*Your task*. Report every line below that carries the word "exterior".

(Data records)
☆ ☆ ☆ ☆ ☆

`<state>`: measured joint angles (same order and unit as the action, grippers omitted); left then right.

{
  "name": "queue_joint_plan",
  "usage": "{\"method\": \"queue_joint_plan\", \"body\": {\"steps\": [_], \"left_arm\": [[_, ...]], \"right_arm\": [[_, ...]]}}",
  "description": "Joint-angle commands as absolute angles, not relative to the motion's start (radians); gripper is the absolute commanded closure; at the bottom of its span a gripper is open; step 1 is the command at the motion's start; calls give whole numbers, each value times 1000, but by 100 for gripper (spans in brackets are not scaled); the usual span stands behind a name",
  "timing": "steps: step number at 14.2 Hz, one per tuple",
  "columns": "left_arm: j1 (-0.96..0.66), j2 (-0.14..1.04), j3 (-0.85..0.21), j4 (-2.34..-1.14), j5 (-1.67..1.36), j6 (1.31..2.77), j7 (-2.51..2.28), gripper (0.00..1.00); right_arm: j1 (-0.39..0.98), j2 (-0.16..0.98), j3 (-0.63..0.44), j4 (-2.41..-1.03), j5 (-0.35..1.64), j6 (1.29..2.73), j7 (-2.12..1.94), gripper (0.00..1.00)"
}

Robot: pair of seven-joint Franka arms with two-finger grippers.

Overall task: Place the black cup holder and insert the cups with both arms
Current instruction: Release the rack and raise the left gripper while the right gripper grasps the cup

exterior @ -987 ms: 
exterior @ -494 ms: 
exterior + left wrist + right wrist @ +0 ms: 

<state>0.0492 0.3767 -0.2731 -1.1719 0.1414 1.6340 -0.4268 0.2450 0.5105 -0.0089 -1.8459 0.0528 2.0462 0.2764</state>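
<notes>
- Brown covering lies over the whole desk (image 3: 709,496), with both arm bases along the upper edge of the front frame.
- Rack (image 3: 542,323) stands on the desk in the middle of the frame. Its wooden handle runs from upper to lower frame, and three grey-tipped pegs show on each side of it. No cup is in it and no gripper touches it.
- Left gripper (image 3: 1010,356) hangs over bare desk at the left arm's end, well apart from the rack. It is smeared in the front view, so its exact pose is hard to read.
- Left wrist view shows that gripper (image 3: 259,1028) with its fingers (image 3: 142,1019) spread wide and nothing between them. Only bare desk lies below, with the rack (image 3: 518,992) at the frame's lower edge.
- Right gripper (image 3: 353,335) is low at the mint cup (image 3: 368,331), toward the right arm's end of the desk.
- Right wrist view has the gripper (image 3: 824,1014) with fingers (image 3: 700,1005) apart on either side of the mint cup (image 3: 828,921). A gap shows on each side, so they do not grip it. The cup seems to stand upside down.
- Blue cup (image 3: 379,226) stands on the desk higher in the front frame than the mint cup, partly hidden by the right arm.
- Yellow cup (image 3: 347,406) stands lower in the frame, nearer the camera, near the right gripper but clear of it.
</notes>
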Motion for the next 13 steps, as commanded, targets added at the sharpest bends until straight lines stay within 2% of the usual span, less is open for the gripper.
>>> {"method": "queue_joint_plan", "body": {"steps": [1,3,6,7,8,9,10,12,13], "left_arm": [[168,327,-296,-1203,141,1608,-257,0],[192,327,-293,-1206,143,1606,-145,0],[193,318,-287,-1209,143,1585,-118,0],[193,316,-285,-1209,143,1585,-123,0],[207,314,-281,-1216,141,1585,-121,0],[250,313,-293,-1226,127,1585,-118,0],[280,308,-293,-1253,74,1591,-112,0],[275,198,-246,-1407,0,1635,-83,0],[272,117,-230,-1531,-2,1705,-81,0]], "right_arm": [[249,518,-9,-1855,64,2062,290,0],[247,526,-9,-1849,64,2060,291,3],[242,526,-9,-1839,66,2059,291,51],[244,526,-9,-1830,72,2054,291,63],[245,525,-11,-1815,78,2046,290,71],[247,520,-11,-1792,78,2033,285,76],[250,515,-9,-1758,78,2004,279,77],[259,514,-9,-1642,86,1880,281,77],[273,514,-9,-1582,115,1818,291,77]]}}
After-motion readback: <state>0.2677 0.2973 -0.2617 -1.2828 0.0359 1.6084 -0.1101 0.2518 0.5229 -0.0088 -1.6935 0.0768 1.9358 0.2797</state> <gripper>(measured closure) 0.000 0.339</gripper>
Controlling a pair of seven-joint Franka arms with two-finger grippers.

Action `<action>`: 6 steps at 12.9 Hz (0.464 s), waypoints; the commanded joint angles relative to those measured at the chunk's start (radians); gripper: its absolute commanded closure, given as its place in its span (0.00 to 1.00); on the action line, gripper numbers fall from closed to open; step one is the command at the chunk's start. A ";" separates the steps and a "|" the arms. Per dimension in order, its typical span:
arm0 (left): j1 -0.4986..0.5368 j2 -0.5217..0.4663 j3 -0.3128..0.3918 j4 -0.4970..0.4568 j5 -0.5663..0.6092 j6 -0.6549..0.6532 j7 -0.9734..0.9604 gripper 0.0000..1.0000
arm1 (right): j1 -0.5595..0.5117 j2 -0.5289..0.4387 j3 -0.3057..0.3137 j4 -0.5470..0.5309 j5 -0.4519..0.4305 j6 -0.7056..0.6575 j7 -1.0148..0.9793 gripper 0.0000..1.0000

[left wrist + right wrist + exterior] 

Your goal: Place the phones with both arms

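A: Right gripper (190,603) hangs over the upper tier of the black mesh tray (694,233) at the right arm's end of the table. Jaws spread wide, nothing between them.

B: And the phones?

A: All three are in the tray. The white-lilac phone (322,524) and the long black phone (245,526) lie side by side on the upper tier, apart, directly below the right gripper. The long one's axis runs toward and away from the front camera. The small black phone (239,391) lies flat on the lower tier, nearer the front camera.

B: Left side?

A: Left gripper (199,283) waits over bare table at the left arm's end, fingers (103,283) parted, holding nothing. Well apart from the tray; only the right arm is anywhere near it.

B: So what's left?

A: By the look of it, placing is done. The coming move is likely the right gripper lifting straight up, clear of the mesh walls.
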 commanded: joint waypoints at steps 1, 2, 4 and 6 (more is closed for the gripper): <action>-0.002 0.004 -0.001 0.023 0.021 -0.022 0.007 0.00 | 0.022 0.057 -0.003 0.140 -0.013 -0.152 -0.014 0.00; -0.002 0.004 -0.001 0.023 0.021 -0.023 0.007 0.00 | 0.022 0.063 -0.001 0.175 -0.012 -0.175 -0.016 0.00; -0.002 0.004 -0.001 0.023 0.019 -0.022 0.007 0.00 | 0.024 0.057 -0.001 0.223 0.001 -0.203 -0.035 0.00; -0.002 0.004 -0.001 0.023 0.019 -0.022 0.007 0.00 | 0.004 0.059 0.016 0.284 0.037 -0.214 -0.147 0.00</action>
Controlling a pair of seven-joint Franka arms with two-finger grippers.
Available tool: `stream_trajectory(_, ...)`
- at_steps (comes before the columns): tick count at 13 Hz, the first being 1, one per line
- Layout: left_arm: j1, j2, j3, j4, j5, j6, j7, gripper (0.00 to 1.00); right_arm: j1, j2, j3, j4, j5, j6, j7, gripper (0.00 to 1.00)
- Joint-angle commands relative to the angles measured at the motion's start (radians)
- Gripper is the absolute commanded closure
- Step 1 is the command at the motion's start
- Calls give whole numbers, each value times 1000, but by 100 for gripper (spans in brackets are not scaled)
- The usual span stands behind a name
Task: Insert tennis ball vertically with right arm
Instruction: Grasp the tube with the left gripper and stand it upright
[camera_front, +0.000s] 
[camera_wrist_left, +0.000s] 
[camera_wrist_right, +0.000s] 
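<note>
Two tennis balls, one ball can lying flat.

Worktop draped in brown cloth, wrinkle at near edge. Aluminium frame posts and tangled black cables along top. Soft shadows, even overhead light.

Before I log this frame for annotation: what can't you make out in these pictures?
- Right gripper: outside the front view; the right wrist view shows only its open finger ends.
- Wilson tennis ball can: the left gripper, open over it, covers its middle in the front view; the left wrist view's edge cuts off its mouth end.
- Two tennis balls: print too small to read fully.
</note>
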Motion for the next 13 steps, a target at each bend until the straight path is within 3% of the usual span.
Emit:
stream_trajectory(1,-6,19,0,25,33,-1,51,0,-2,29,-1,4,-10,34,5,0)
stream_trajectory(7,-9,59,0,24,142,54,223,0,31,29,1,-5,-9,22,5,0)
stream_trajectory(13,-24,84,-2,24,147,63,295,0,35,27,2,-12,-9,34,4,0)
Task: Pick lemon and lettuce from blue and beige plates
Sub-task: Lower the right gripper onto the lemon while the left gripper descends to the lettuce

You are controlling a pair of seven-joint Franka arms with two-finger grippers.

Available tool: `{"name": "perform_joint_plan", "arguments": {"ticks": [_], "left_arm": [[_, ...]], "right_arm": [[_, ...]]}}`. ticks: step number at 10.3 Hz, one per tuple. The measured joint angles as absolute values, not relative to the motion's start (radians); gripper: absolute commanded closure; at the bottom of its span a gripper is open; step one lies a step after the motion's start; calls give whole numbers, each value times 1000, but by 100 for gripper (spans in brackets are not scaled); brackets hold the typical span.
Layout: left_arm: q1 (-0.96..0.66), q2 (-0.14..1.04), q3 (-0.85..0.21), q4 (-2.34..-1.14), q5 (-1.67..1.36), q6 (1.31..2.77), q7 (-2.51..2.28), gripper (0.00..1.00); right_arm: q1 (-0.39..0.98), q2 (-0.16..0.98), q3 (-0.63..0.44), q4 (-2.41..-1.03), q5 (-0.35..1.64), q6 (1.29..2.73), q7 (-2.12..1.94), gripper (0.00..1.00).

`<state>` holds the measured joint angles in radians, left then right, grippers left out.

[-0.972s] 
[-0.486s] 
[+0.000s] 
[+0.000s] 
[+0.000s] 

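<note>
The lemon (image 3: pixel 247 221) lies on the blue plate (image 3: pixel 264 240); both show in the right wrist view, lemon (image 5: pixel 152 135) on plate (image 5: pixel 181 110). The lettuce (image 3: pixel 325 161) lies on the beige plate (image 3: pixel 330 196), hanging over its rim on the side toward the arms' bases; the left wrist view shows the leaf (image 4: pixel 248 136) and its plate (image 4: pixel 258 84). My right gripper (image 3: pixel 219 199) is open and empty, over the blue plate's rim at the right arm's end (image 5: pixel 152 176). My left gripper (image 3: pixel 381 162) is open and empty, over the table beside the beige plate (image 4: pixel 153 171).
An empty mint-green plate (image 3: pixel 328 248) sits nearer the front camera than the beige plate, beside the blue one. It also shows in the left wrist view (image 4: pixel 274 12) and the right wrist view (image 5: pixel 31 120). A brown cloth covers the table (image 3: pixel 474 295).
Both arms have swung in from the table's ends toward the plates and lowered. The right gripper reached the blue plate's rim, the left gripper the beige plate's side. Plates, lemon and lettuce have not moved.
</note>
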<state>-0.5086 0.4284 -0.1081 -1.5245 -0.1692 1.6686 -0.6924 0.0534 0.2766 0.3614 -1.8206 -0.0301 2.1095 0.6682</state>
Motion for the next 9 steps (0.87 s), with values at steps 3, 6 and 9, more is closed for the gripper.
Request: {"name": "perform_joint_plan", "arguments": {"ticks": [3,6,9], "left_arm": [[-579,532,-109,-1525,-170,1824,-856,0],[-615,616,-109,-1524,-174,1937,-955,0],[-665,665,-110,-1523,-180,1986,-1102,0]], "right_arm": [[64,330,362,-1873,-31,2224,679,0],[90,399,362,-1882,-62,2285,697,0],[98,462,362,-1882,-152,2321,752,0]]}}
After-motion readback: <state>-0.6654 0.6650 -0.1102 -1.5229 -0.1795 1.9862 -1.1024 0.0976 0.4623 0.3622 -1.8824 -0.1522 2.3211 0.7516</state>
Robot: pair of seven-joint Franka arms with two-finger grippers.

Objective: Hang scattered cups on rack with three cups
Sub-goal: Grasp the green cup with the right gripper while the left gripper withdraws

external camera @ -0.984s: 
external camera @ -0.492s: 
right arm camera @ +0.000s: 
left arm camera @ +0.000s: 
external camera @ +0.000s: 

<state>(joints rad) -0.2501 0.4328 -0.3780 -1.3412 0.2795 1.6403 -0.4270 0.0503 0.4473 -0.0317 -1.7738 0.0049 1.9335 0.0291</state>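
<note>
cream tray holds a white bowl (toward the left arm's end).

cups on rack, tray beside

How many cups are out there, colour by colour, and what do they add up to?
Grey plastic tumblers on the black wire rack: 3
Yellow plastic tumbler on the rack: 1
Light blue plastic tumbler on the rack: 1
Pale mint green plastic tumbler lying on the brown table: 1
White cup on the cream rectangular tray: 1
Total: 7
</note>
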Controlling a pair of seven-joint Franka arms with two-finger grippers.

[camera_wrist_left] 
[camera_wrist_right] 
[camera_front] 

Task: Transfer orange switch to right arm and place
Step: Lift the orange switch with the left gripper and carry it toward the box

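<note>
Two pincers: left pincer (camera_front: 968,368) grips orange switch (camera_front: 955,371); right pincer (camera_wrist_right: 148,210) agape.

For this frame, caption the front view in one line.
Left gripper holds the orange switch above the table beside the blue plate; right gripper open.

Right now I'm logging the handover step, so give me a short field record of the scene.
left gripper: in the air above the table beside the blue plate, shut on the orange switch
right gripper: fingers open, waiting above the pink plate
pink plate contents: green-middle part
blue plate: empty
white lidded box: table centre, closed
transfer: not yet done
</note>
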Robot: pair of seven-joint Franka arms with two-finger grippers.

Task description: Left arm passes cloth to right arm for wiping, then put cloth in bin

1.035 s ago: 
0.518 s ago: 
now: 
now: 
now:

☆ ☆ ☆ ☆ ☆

*Written reply*.
exterior @ -987 ms: 
exterior @ -494 ms: 
exterior + left wrist + right wrist @ +0 ms: 
[left wrist + right wrist + exterior] 

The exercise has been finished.